Why? He has a reason to lie and deflect blame. There is no other supporting
evidence.

Nothing else rings true about his story either. Like for example, you don't
make a big investment as private equity firm based on flimsy (at best)
guarantees. Regardless, had that guarantee actually happened and BayStar
really believed it, they would have sued Microsoft just to embarrass them and
force a settlement.

I'm sure Microsoft was applauding the lawsuit but that doesn't mean they
funded it as OP just outright stated.

> It seems plausible that the SVP was just paid a lot of money to quit and not
> refute the blame placed on him after the rest of MS decided to wash their
> hands.

Only if you're conspiratorial minded because that doesn't seem plausible at
all.

I think your dislike of Microsoft clouds your judgment.

------
Foroldhack44
in 1990, while working for an insurance company, we were looking for what UNIX
to port a multi user database to, We looked at SCO, Microport, Cohernet and
Sperry.
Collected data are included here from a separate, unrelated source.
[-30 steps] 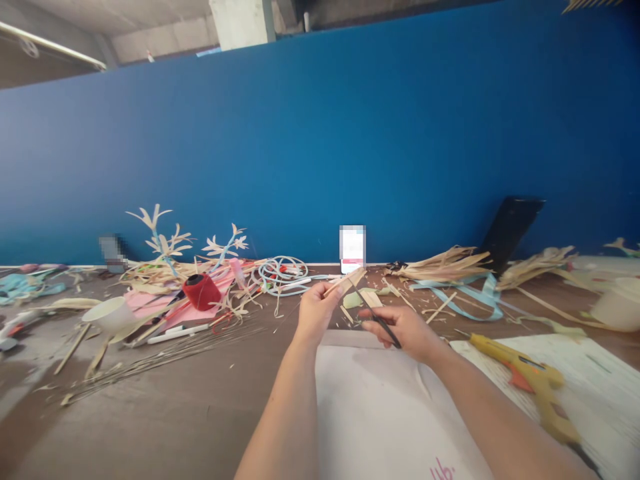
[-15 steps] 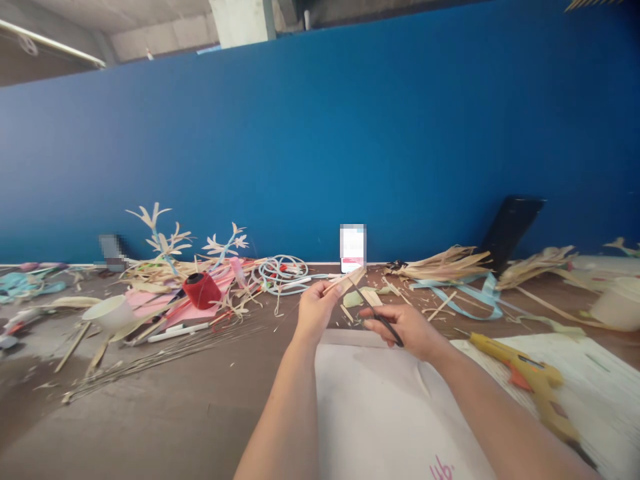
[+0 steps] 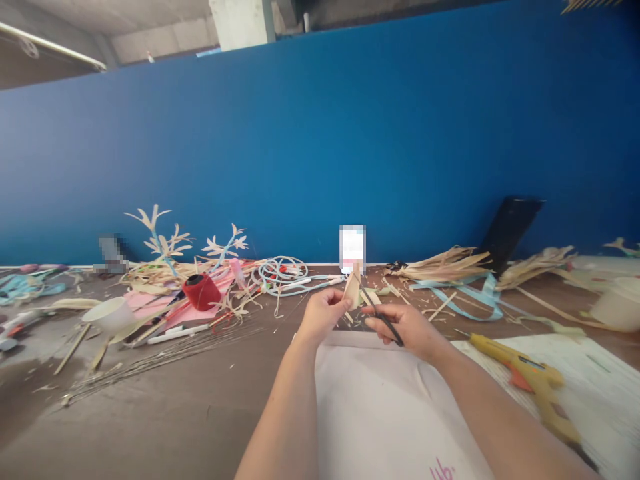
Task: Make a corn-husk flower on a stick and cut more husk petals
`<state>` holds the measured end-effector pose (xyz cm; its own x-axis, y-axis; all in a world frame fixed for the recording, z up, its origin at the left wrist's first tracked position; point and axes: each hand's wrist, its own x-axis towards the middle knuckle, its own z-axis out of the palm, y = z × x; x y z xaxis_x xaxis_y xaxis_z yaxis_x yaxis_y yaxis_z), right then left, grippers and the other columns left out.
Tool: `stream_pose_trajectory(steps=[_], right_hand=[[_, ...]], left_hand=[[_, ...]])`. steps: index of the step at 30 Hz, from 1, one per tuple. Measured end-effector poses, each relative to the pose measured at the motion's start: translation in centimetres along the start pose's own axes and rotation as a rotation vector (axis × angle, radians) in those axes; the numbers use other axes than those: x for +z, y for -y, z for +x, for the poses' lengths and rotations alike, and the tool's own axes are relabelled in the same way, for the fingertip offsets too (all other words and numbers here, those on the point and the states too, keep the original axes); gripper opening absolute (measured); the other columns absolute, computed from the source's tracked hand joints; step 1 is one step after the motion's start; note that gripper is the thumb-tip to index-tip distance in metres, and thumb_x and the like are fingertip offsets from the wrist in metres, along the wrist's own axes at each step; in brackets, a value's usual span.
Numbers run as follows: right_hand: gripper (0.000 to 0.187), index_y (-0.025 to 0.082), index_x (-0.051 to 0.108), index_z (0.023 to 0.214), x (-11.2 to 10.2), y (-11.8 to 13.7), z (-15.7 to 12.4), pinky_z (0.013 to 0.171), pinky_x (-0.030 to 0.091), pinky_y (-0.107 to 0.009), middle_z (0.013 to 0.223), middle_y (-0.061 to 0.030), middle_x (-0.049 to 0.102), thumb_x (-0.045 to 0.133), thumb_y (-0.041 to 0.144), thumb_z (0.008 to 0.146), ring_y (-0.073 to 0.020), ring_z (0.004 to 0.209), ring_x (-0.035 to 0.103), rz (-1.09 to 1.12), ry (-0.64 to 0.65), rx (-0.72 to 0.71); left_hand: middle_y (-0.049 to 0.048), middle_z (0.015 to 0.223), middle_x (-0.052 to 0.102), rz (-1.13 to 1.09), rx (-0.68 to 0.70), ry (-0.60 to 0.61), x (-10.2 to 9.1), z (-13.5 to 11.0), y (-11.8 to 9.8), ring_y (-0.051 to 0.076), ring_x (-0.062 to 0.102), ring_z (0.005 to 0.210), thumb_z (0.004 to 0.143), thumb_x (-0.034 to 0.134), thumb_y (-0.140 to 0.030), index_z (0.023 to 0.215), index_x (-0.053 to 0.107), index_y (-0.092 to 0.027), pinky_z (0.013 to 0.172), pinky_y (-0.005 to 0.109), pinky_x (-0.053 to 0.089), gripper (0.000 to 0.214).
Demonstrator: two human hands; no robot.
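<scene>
My left hand (image 3: 323,312) is closed, pinching a pale, flat strip of dried leaf or husk (image 3: 353,288) that points up and away from me. Around the dark handles of a pair of scissors (image 3: 389,327) my right hand (image 3: 400,327) is closed. The scissors' blades reach up and left, right beside the strip's edge; whether they touch it I cannot tell. Both hands hover over the far end of a white sheet (image 3: 380,400) with pink writing. Small pale scraps (image 3: 370,298) lie on the table just beyond the hands.
A yellow glue gun (image 3: 535,373) rests on papers at right. Dried strips (image 3: 445,263) and blue ribbon (image 3: 465,300) lie behind it. At left are a red thread spool (image 3: 201,291), a white cup (image 3: 109,313), thin wires (image 3: 165,357) and husk flowers (image 3: 167,243). A blue partition (image 3: 320,147) stands behind.
My left hand has turned the strip, which leaned to the right and now stands more upright with its flat face showing. My right hand and the scissors have barely moved.
</scene>
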<state>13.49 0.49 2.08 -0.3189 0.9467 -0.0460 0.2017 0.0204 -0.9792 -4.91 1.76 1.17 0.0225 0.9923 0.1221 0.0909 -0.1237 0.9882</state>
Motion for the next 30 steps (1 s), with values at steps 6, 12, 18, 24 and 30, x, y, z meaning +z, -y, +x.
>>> stream_pose_trajectory(steps=[6,12,18,24,30], right_hand=[[0.053,0.01,0.062,0.102,1.4,-0.2,-0.2,0.053,0.039,-0.026,0.056,0.0012,0.056,0.067,0.049,0.066,-0.011,0.05,0.049,0.034,0.049,0.012],[0.054,0.01,0.061,0.101,3.0,0.0,-0.5,0.053,0.039,-0.025,0.06,-0.0004,0.059,0.064,0.051,0.066,-0.0127,0.055,0.052,-0.03,0.077,0.073],[0.046,0.012,0.065,0.094,3.3,0.6,-0.8,0.052,0.038,-0.025,0.052,0.0027,0.052,0.064,0.049,0.066,-0.012,0.051,0.047,-0.118,0.058,0.074],[0.045,0.012,0.066,0.094,3.2,-0.1,-0.5,0.048,0.035,-0.024,0.051,0.0042,0.049,0.063,0.048,0.067,-0.0105,0.047,0.044,-0.121,0.038,0.046],[0.047,0.012,0.065,0.096,3.2,-0.5,-0.2,0.047,0.033,-0.024,0.05,0.0056,0.045,0.064,0.048,0.067,-0.0097,0.046,0.041,-0.091,0.022,0.033]], left_hand=[[-0.0023,0.055,0.053,-0.333,-0.093,-0.11,0.3,0.5,0.2,0.006,0.048,0.046,0.062,0.071,-0.034,0.067,0.057,-0.014,0.047,0.019,0.043,0.025],[-0.0002,0.06,0.057,-0.53,-0.127,-0.241,0.4,0.8,0.3,0.008,0.058,0.055,0.061,0.072,-0.024,0.072,0.057,-0.012,0.054,0.019,0.05,0.022],[0.0,0.062,0.058,-0.496,-0.114,-0.23,0.8,0.7,0.1,0.009,0.058,0.055,0.061,0.071,-0.021,0.071,0.058,-0.012,0.051,0.019,0.05,0.019],[0.0005,0.061,0.058,-0.472,-0.119,-0.209,0.9,0.7,0.1,0.009,0.058,0.056,0.062,0.071,-0.023,0.07,0.058,-0.012,0.051,0.02,0.051,0.02],[0.0003,0.062,0.058,-0.469,-0.141,-0.197,1.0,0.6,0.0,0.009,0.058,0.054,0.062,0.071,-0.023,0.073,0.057,-0.011,0.051,0.021,0.052,0.021]])
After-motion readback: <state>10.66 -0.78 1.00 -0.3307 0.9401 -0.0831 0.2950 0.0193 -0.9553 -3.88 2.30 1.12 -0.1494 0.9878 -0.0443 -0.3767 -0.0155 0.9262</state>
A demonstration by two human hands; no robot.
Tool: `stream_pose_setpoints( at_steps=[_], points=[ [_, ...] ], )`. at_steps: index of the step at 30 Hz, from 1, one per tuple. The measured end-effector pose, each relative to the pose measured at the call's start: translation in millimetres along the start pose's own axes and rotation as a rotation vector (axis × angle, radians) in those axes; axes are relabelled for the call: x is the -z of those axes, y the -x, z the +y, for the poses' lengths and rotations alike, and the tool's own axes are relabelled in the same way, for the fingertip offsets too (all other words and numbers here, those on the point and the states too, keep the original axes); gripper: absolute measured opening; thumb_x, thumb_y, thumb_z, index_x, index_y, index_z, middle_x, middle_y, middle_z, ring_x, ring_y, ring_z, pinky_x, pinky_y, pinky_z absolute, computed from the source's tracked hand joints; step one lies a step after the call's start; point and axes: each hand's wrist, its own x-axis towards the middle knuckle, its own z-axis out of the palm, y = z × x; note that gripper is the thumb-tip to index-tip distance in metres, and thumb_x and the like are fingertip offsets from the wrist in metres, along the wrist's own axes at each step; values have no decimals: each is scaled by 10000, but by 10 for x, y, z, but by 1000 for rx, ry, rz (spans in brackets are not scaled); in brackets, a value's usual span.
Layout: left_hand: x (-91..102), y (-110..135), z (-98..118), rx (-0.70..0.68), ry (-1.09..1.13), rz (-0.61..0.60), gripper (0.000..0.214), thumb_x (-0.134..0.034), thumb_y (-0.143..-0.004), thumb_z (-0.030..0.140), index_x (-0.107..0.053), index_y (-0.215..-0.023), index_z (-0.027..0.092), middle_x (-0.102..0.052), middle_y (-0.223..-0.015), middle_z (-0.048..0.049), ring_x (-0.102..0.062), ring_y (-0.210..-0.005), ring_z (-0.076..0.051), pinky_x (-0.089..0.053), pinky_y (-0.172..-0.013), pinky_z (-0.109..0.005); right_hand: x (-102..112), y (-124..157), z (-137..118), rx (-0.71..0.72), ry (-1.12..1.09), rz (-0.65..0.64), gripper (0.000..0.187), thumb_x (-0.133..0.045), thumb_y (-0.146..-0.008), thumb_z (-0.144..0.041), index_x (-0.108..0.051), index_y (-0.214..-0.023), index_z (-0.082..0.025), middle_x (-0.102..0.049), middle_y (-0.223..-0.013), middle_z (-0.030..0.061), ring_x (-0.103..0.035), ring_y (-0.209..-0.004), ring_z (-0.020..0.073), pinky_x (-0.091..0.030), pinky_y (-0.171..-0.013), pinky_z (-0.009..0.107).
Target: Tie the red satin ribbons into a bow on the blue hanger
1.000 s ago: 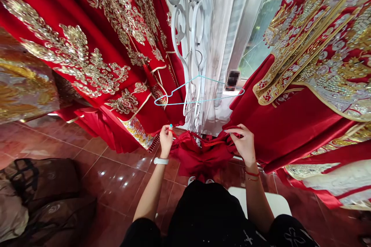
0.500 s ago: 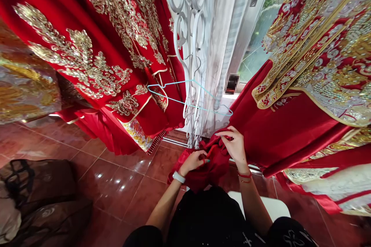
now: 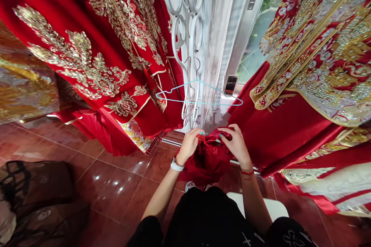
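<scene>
Both my hands hold a bunched red satin garment (image 3: 209, 158) in front of my body. My left hand (image 3: 189, 143), with a white watch on its wrist, is closed on the garment's upper left edge. My right hand (image 3: 236, 143), with a red cord bracelet, pinches the upper right edge. Just above my hands a light blue wire hanger (image 3: 199, 94) hangs bare from a white scrollwork metal grille (image 3: 188, 27).
Red robes with gold embroidery hang at the left (image 3: 87, 46) and at the right (image 3: 313, 65). A window (image 3: 261, 19) and a white curtain stand behind the grille. The floor is reddish tile (image 3: 116, 177). Dark bags (image 3: 37, 197) lie at the lower left. A white stool (image 3: 275, 206) sits under me.
My hands were apart with the garment spread, then came together low. Now both have risen towards the hanger with the cloth bunched between them. The hanger has swung level again.
</scene>
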Motion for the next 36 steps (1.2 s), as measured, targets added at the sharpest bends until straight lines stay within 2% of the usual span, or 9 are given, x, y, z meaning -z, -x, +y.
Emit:
stream_pose_setpoints(
  at_steps=[4, 7, 12, 16, 19, 22, 26, 31, 36],
  points=[
    [-45, -203, 189, -38, -41, 56, 342, -380, -858, 58, -661, -1003, 187, -684, -1020, -81, -624, -970, -213, -466, -906, -313, -256, 47, -144, 97, -15, -131, 204, -704, -858, -348, -767, -1045, -293, -608, -1289, 104, -559, -1200, 316, -460, -1014, 477],
    [-35, -264, 230, -70, -37, 35, 312, -399, -859, 61, -658, -975, 190, -686, -987, -74, -625, -950, -214, -472, -884, -317, -508, 44, -254, 125, -275, -171, 165, -573, -935, -326, -699, -978, -229, -679, -1026, 90, -636, -964, 239, -508, -893, 377],
    [63, -262, 210, -53, -20, 96, 237, -435, -898, 99, -649, -938, 195, -671, -908, -53, -619, -865, -195, -477, -830, -299, -673, -54, -312, 54, -446, -198, 180, -584, -894, -338, -583, -760, -217, -620, -767, 15, -551, -713, 170, -443, -709, 298],
    [117, -238, 129, -11, 4, 136, 166, -503, -889, 130, -630, -972, 197, -622, -908, -35, -576, -805, -165, -465, -768, -270, -685, -192, -316, -158, -709, -357, 374, -619, -822, -377, -399, -561, -222, -373, -529, -59, -341, -518, 96, -285, -523, 251],
    [238, -181, -16, 107, 56, 220, 217, -595, -833, 145, -568, -1040, 206, -549, -915, 3, -504, -676, -109, -430, -649, -224, -653, -312, -314, -358, -1030, -326, 382, -655, -787, -432, -415, -568, -230, -286, -474, -96, -238, -441, 66, -220, -442, 229],
    [465, -61, -242, 243, 54, 418, 262, -714, -764, 199, -481, -883, 215, -447, -755, 66, -434, -608, -86, -387, -598, -197, -529, -415, -276, -420, -1189, -223, 241, -702, -743, -407, -601, -663, -203, -432, -484, -72, -334, -424, 63, -301, -416, 205],
    [684, 168, -564, 429, 164, 658, 473, -792, -735, 368, -357, -623, 220, -332, -565, 94, -326, -527, -73, -329, -532, -198, -345, -482, -156, -388, -1131, -166, 262, -758, -719, -371, -775, -912, -194, -744, -861, 56, -654, -670, 148, -537, -556, 258],
    [559, 421, -762, 658, 647, 741, 533, -811, -667, 626, -495, -605, 201, -565, -558, 36, -500, -513, -92, -442, -541, -233, -380, -509, -5, -376, -1029, -157, 354, -857, -674, -390, -808, -981, -222, -780, -1017, 67, -664, -639, 142, -554, -551, 270],
    [573, 547, -775, 610, 705, 786, 452, -947, -526, 467, -715, -760, 158, -757, -769, -23, -672, -685, -110, -530, -687, -217, -666, -614, -40, -484, -1137, -197, 391, -811, -730, -329, -777, -1109, -238, -796, -1035, 73, -623, -596, 100, -455, -474, 201]
  ],
)
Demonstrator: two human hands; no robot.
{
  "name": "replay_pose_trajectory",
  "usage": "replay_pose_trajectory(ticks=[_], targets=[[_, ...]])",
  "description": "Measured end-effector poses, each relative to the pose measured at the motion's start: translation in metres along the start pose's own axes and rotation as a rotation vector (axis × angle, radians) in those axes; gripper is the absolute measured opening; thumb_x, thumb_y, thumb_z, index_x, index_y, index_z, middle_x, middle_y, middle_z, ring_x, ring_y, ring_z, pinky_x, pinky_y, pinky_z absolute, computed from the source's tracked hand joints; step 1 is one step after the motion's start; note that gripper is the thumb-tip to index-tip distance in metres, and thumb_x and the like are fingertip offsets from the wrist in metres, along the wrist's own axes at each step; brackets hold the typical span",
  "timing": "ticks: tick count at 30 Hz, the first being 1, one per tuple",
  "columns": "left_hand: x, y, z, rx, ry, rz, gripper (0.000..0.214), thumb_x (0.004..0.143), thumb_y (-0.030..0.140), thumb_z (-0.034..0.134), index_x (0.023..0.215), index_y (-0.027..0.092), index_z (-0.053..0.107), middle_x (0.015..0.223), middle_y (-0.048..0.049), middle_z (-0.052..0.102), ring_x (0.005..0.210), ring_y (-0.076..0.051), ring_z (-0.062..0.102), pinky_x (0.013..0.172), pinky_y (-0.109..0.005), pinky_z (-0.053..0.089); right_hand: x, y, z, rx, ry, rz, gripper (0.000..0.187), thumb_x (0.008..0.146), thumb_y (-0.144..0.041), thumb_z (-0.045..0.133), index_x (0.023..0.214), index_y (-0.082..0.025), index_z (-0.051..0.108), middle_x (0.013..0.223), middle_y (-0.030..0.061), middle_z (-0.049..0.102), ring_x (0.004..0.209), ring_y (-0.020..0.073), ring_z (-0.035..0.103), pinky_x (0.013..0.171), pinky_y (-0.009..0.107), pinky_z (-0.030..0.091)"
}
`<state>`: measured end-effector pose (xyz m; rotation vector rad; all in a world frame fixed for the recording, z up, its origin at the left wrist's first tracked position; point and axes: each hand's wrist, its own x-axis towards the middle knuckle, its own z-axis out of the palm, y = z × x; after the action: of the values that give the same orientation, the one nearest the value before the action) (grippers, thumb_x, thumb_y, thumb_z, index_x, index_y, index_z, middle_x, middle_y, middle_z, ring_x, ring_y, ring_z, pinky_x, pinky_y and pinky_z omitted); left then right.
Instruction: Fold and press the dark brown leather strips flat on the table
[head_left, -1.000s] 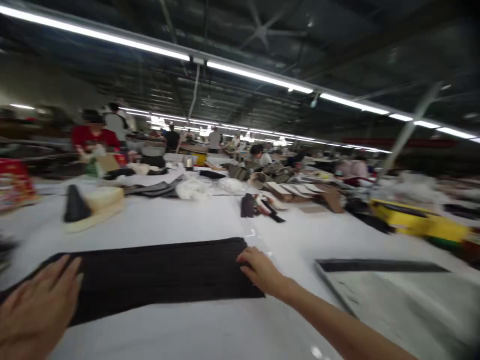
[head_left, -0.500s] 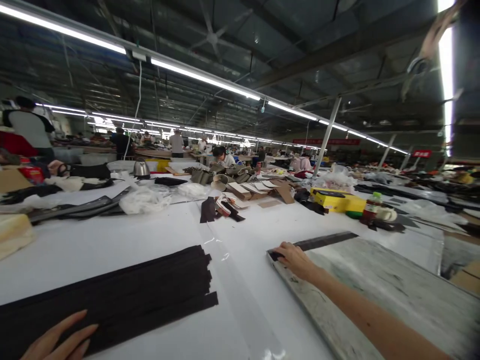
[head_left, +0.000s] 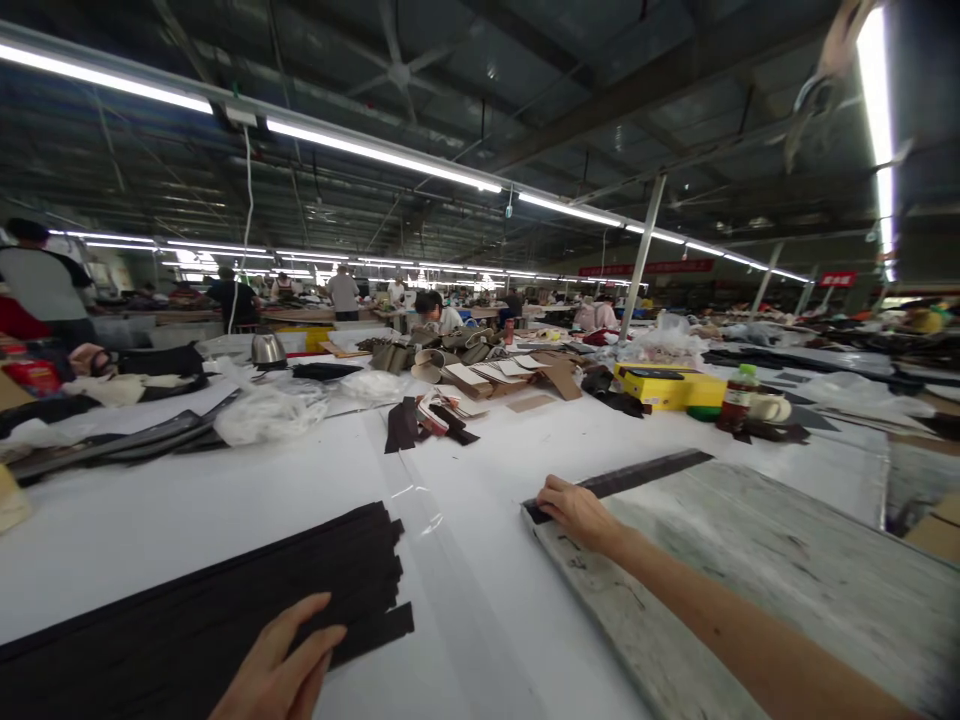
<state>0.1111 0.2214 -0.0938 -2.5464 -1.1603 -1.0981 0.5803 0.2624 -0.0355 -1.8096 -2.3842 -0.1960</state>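
Note:
A row of several long black strips (head_left: 225, 610) lies side by side on the white table (head_left: 187, 500). My left hand (head_left: 281, 665) rests at the near edge of the strips, fingers stretched out and flat. Over on the right my right hand (head_left: 574, 510) is closed on the left end of a single black strip (head_left: 637, 473). That strip lies along the far edge of a grey marbled slab (head_left: 750, 570).
Beyond the strips lie black and red scraps (head_left: 420, 420), crumpled plastic (head_left: 262, 412), cardboard pieces (head_left: 510, 375), a yellow box (head_left: 671, 387), a bottle (head_left: 737, 397) and a kettle (head_left: 267, 349). Other people work at tables far behind.
My right hand left the end of the black strips and moved right to the strip on the slab. My left hand slid right along the strips. The view turned to the right.

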Motion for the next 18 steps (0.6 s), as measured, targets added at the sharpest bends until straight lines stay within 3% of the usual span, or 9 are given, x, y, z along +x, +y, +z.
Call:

The company chose Microport, and the Sperry went back, so I got to
keep SCO and Coherent. Loaded and ran both, liked SCO a tiny bit more because
of it successfully compiling a few programs, and heard about the UNIX
Copyright controversy.

Coherent installed, and ran, but had a few incompatibilities with our
software, but ran solid as hell. The documentation was very good too.

------
bifrost
I remember using Coherent along with Xenix around the same time. I think I
tried everything I could get my hands on :) I even used 386BSD heh.